Indie hotshot Jeremy Saulnier’s previous film, Blue Ruin, had all the hallmarks that made it a potential classic of the revenge genre, his latest film, Green Room, also has the hallmarks to be classic of the siege genre in the sane vain as John Carpenter's Assault On Precinct 13.
Punk Rock band The Ain't Rights are a little bit down on their luck and down on money thus when an opportunity presents itself they can’t refuse the gig even though it’s at a dive populated by Neo-Nazis. After antagonising the Nazi punks with a song called Nazi Punks Fuck Off they arrive back in their dressing room and witness a young girl with a knife in her head. Shit properly kicks off and they seek to escape, but are locked in a room with a load of angry, Neo-Nazis waiting outside the room ready to bash their skulls in.

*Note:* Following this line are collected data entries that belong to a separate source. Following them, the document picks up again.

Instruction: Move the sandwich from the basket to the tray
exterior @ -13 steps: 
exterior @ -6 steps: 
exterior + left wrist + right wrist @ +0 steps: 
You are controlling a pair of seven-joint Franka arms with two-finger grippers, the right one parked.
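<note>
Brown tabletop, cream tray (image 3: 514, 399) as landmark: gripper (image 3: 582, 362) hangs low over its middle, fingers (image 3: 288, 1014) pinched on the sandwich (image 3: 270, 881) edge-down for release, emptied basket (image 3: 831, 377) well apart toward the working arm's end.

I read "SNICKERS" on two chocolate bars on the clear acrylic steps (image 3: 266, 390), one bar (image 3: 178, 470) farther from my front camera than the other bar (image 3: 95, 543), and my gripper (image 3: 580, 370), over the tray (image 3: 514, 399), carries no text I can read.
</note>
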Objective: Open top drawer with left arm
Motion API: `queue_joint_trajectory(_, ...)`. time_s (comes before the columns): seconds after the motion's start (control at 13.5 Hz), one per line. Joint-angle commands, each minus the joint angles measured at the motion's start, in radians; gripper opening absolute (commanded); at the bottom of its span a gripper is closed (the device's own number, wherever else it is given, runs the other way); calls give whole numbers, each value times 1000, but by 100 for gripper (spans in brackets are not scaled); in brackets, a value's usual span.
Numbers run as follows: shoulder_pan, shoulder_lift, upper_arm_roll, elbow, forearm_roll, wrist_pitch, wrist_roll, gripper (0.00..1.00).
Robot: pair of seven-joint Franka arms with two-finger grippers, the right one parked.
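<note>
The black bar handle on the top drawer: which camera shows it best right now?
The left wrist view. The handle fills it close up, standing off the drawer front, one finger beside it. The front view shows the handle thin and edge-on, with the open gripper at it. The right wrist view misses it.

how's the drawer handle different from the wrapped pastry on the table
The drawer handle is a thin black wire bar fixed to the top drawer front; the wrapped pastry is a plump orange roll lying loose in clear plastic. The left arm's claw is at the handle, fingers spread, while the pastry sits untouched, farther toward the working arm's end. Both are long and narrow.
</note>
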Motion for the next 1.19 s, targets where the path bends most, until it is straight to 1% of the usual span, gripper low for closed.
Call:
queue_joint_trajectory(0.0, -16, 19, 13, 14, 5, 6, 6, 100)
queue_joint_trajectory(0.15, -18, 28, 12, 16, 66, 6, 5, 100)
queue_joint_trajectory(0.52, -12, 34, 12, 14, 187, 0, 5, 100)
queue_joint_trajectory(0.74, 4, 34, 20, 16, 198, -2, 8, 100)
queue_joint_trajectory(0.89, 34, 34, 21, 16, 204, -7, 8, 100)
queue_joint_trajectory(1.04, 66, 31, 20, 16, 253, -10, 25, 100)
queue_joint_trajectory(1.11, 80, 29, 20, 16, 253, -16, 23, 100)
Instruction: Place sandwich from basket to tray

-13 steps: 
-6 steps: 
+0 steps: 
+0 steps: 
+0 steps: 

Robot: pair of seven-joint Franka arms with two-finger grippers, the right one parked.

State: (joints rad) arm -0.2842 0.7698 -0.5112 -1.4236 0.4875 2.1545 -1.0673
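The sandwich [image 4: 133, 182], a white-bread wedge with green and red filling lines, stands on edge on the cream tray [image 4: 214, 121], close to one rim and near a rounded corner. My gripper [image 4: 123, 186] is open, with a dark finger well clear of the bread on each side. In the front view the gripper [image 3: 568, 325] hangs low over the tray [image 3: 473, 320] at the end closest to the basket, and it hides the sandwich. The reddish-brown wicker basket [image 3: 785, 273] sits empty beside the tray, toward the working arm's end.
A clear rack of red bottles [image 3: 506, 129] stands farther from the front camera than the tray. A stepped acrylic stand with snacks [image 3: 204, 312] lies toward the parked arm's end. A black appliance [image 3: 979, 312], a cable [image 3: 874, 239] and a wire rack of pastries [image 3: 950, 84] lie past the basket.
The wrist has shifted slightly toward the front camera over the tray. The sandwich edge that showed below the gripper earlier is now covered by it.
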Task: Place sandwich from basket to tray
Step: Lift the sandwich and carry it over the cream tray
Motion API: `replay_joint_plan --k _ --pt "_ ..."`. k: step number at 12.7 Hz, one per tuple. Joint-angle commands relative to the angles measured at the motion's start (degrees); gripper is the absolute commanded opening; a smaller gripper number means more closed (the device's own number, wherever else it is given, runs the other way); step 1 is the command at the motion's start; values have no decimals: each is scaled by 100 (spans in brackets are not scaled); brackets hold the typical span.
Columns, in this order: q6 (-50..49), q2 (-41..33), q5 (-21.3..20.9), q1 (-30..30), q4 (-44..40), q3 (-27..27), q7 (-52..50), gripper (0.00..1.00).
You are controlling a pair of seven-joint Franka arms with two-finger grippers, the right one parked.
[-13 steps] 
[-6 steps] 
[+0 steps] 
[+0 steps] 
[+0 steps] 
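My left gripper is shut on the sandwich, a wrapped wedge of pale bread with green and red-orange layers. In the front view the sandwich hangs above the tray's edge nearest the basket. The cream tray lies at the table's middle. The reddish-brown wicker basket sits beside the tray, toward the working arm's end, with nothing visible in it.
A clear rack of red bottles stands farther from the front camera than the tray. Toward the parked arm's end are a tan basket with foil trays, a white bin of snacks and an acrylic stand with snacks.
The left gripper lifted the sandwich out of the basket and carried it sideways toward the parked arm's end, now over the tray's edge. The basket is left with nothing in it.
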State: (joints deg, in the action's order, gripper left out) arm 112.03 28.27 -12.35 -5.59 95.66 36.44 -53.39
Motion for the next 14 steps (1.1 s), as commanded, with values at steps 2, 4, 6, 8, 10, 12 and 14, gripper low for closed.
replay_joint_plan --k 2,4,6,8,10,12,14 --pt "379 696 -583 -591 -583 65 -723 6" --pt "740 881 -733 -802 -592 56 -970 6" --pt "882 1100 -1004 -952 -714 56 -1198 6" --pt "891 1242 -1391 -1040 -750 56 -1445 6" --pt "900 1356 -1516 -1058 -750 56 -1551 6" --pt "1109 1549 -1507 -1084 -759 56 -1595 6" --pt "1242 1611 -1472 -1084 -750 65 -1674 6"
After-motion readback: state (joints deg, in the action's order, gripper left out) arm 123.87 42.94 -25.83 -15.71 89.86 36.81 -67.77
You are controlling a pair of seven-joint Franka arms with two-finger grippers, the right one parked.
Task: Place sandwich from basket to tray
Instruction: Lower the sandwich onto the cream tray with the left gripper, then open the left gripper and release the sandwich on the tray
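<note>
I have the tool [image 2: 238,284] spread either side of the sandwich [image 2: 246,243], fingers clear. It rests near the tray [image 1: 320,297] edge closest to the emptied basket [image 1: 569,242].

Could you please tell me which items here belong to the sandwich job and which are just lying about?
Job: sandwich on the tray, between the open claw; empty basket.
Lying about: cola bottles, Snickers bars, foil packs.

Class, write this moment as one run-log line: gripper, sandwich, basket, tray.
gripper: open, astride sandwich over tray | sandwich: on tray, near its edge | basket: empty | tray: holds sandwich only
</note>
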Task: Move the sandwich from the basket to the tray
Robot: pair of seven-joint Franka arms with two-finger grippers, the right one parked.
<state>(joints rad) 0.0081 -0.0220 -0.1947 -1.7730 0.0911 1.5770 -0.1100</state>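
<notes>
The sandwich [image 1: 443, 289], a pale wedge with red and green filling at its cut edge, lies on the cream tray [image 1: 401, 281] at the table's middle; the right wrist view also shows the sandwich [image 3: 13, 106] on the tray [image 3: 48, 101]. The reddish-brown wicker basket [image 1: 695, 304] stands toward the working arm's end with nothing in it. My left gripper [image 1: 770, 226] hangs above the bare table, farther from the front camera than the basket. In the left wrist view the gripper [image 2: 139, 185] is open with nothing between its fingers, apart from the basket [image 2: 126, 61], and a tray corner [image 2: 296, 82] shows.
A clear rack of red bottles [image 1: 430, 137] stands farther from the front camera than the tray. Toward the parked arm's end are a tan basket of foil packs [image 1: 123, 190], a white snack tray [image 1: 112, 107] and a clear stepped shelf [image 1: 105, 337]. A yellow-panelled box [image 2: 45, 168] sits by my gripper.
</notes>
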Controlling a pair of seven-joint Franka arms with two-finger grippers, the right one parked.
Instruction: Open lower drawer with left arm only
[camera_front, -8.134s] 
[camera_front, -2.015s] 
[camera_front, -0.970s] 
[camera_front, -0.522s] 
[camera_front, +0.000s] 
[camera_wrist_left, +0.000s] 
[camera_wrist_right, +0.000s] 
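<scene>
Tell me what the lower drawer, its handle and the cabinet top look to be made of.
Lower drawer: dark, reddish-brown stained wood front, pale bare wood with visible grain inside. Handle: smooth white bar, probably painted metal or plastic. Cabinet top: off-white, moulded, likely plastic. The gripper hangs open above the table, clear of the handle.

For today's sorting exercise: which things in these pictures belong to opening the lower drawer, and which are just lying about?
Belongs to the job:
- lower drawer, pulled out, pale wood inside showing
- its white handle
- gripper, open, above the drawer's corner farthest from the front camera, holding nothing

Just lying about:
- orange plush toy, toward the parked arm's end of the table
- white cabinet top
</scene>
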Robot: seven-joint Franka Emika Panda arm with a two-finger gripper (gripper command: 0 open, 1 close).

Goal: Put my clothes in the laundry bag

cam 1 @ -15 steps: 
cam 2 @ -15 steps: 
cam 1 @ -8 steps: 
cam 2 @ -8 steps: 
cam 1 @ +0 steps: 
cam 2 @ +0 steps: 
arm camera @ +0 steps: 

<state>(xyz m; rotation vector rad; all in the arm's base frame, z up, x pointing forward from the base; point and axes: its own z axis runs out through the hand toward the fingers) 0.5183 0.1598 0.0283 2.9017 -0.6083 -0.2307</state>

Green Room harks back to the thrillers of the 1970s, such as Straw Dogs and The Last House on the Left, where everyday people were forced to use extreme violence to protect themselves against those that society deems savages. It’s certainly a film that’s thrilling and tense in equal measure with the film’s slow opening act brilliantly driving up the tension whilst the band seek refuge from the neo-Nazi thugs whose promises of safety and law enforcement arrival are difficult to believe. Much of the violence is sudden, graphic and explosive, and without warning or mercy, horror hounds and gore fans will find much to enjoy.
The band members could have done with further development but they do make a likeable bunch and the chemistry they share is effective enough as each performer (such as Anton Yelchin, Alia Shawkat and Joe Cole) deliver good performances. The man who stole the show, however, was Patrick Stewart who relished the opportunity to be sinister and menacing as the bar owner, Darcy. It’s also a darkly humorous film, a threat to reveal that one of the band members was Jewish to an already angry crowd was highly amusing and the comic shtick about Desert Island Disks also generated laughs. This dark humour only adds to the appeal to genre fans who already had a lot to enjoy.